Yes, the girl was called Mary. That’s what her badge said anyway. He called her pretty, and she was. With her big trustful eyes and her quiet detachment. She didn’t walk, she didn’t have to. What she did was graceful and smooth, like swimming. “White tea?” she asked. “Yes”, replied Elsa, sitting down.
There were people sitting in the café, including two skinny little kids throwing food around the place. Still, customers were in short supply during a rainy season like that. Elsa recognized most of those people, but then she knew most of Whitley Bay. Seaweeds in a seaworld. It was a small town and everyone had a name. She just never felt like talking to anyone, that’s all. She didn’t really like them. It was enough that they knew her habit of coming here on a Friday evening.
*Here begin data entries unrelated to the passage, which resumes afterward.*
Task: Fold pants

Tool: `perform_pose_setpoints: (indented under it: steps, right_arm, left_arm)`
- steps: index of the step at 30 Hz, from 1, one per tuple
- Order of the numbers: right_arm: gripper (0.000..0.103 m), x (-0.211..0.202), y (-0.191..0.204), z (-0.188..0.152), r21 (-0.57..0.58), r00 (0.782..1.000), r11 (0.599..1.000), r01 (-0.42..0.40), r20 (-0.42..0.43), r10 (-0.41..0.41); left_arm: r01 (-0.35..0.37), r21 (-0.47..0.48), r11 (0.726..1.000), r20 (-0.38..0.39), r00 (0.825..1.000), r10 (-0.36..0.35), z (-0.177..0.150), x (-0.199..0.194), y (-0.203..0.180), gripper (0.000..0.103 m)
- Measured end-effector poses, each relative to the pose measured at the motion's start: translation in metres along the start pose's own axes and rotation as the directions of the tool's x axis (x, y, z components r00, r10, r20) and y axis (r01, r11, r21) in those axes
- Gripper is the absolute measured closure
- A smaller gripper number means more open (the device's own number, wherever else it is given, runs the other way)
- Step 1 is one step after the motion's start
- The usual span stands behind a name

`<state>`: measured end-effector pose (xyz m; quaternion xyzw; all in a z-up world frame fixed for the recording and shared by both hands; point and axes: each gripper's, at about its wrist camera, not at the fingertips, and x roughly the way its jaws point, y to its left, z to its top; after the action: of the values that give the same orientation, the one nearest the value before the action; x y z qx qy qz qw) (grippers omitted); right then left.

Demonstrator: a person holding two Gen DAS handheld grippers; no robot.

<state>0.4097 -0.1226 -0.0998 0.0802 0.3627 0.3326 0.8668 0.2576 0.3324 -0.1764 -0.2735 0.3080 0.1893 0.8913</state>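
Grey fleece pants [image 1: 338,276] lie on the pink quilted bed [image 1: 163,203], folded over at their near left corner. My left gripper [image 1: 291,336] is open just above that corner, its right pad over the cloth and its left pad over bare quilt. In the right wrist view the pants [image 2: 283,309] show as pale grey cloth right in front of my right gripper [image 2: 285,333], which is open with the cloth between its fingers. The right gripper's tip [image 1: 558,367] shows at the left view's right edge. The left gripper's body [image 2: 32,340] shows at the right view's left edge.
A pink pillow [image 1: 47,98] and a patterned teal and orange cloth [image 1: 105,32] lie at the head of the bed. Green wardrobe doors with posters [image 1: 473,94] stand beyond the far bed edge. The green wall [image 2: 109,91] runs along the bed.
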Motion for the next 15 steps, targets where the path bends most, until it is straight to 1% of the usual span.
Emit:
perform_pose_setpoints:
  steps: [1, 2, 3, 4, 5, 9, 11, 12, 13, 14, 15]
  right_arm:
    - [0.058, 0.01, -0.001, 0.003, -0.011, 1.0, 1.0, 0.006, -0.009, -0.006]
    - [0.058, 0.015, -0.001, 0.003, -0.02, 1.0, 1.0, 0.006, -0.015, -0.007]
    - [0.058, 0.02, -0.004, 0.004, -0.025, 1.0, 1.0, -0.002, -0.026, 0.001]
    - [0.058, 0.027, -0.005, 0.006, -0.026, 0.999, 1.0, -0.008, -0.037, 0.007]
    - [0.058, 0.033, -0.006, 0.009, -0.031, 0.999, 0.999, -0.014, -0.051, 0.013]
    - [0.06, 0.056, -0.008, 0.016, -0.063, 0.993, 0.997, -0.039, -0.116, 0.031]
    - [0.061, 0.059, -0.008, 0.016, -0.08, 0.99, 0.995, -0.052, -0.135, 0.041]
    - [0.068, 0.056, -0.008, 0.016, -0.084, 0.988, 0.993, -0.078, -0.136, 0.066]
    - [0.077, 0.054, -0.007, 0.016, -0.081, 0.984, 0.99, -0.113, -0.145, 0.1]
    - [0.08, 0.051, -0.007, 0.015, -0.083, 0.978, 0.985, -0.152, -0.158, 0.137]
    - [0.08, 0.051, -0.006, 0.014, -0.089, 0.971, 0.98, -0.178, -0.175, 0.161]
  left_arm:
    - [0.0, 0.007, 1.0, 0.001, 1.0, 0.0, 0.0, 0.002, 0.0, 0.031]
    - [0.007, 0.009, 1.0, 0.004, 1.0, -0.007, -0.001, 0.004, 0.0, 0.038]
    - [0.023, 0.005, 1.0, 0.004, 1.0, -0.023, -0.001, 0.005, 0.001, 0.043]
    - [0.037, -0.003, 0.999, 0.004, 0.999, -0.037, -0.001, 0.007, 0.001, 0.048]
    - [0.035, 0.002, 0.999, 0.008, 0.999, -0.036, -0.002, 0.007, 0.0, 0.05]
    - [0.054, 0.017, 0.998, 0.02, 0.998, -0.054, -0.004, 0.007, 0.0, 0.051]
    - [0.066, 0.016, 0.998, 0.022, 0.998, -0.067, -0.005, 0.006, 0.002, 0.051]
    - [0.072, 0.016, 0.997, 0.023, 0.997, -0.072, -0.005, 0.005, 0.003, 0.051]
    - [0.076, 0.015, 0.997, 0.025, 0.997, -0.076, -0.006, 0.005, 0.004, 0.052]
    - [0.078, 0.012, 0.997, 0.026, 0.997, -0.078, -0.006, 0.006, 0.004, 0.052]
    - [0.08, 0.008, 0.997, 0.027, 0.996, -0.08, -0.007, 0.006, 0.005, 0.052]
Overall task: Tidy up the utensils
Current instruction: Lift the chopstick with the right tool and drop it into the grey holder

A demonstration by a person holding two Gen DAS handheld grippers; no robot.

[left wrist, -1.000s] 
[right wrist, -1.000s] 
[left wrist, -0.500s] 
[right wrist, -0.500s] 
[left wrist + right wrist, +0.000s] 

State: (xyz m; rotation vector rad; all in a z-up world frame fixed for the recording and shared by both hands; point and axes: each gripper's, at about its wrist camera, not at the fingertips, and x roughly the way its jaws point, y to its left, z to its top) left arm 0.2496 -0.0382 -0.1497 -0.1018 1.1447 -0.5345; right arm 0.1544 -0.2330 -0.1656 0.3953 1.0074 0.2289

Did she have any regrets? Yes, she did. After all, she could have ended up anyone else in this café. Anyone else. With a different drink, a different table and a different kind of day. Instead, she looked at Mary and finished off the tea dregs.
Frank Sinatra was all swagger and steam now, serving it up jazzy and groovy. Something moved inside, the day had gone to her head, and she wanted to jump from her chair, run up to the middle of the room and start dancing. But it was probably too late now. And she was tired. And the place was about to close.